* Your goal
From top to bottom, reproduce the listing without a single change.

* Supplied material

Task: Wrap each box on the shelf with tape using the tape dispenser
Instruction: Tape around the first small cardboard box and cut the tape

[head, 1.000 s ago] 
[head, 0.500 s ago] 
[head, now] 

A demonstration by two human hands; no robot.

* Problem solution
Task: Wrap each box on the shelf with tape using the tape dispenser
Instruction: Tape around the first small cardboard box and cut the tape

[head, 1.000 s ago] 
[head, 0.500 s ago] 
[head, now] 

A demonstration by two human hands; no robot.

The answer stands, and there is nothing more to add.